With the end of the American Revolutionary War in 1783 a mass migration of civilian and military refugees (the “United Empire Loyalists”) moved from the new “United States” to the two provinces of “Nova Scotia” and “Canada”. In the 1830’s and 1840’s came a flood of immigrants from England, Ireland, and Scotland leaving a mark upon Canadian speech as well. Political and economic ties, the anti-American and pro-British sentiments of the Loyalists, and the prestige of Nritish English have always influenced the language of Canadians, but the base of Canadian English is the North American English (McConnell 8 – 9).
Canada is a bilingual country, where both, English and French are official languages.
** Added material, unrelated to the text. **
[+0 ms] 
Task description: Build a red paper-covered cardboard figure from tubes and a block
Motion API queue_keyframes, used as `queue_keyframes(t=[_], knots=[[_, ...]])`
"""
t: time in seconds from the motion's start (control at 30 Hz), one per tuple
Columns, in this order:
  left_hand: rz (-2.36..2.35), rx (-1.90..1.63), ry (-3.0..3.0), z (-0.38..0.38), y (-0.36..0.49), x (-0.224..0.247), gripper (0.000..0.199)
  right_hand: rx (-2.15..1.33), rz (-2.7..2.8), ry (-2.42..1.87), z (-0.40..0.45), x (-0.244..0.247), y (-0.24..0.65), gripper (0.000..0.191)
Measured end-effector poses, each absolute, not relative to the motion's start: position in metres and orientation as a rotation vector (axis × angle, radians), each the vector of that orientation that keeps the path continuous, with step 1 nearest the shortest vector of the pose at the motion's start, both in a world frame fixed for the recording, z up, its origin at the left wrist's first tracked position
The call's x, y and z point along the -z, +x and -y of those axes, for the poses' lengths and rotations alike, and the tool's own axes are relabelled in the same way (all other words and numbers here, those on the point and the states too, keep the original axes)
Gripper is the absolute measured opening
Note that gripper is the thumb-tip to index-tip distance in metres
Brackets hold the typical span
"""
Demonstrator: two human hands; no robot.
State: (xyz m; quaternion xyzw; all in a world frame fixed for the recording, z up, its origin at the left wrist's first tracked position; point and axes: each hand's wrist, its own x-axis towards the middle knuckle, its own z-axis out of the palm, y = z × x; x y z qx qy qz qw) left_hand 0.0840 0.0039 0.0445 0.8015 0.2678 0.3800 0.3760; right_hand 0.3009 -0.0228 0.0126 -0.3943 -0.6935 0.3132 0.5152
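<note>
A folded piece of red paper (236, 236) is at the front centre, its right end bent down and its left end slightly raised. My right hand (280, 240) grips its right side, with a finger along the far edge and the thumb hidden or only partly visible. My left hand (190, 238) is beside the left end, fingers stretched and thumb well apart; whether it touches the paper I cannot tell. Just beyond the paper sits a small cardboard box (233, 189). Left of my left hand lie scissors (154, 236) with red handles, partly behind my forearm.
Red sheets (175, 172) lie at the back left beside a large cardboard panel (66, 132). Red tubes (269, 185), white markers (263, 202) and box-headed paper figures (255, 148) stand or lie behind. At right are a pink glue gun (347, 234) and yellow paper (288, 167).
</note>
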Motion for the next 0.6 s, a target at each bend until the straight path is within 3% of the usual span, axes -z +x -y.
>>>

Canada’s bilinguality has been a social and political problem ever since as the historical facts given above already suggest.
The question of language lead to dissatisfaction on the side of the French-speaking population discriminated against by the English-speaking Canadians resulting in disadvantages as regards occupational aspects. The French-speaking Canadians felt like “second-class citizens” due to the predominance of the English language. In 1963, the “Royal Commission on Bilingualism and Biculturalism” (“B&B-Commission”) was arranged by Prime Minister Lester Pearson. This commission had the task to find a balanced situation for both cultures. The results of the B&B-commission have been published in a report since 1967 forming the basis of the “Official Languages Act” in 1969. The legislation of bilingualism stipulated that English and French had to be accepted as equal official languages, authorities had to become bilingual step by step and to enlarge the language education (McConnell 8 – 10 / Chiswick 180 - 184 / Crystal 95).
The situation of 1996 illustrates the distribution of English and French in Canada: 84 % of Canada’s population claimed a knowledge of English, while only 14 % were exclusively French speakers with only 2 % knowing neither official language. Remarkably 97 % of those speaking French live in Québec (Brinton/Fee 12.2).
Modern Canadian English is very similar to the English spoken in the rest of North America and for people outside the region it is often very hard to make out any differences between both varieties. Following Crystal, there exist two reasons for the similarity between both varieties: on the one hand, it might always have been there, with early Canadian English deriving from the same kind of mixture of British English dialects as that which produced the original New England speech and on the other hand, the similarity might have emerged through force of numbers, with the dialects of the many 19th-century American immigrants swamping what may have been a more distinctive variety (95).
Despite the similarities between Canadian and US English, there is no identity between them; however there is no simple statement which can differenciate them (Crystal 95). In the following, the major differences will be subject of discussion.
It is to determine, that some linguistic features are used throughout Canada and others varying in relation to such factors as age, sex, education, occupation, geographical location, and political viewpoint. Following Crystal, therefore four types of distinctiveness need to be recognized (340):
1) Some features originate within Canada
2) Some features originate outside Canada and are used consistently by everyone in a particular region (e.g. contrast between (federal) prime minister and (provincial) premier)
3) Some features can be identified with US English, and are used only by sections of the population.
4) Some features can be identified with UK English, and are used only by sections of the population
It is categories 3) and 4) which present real difficulties for anyone wishing to generalize about Canadian English (340).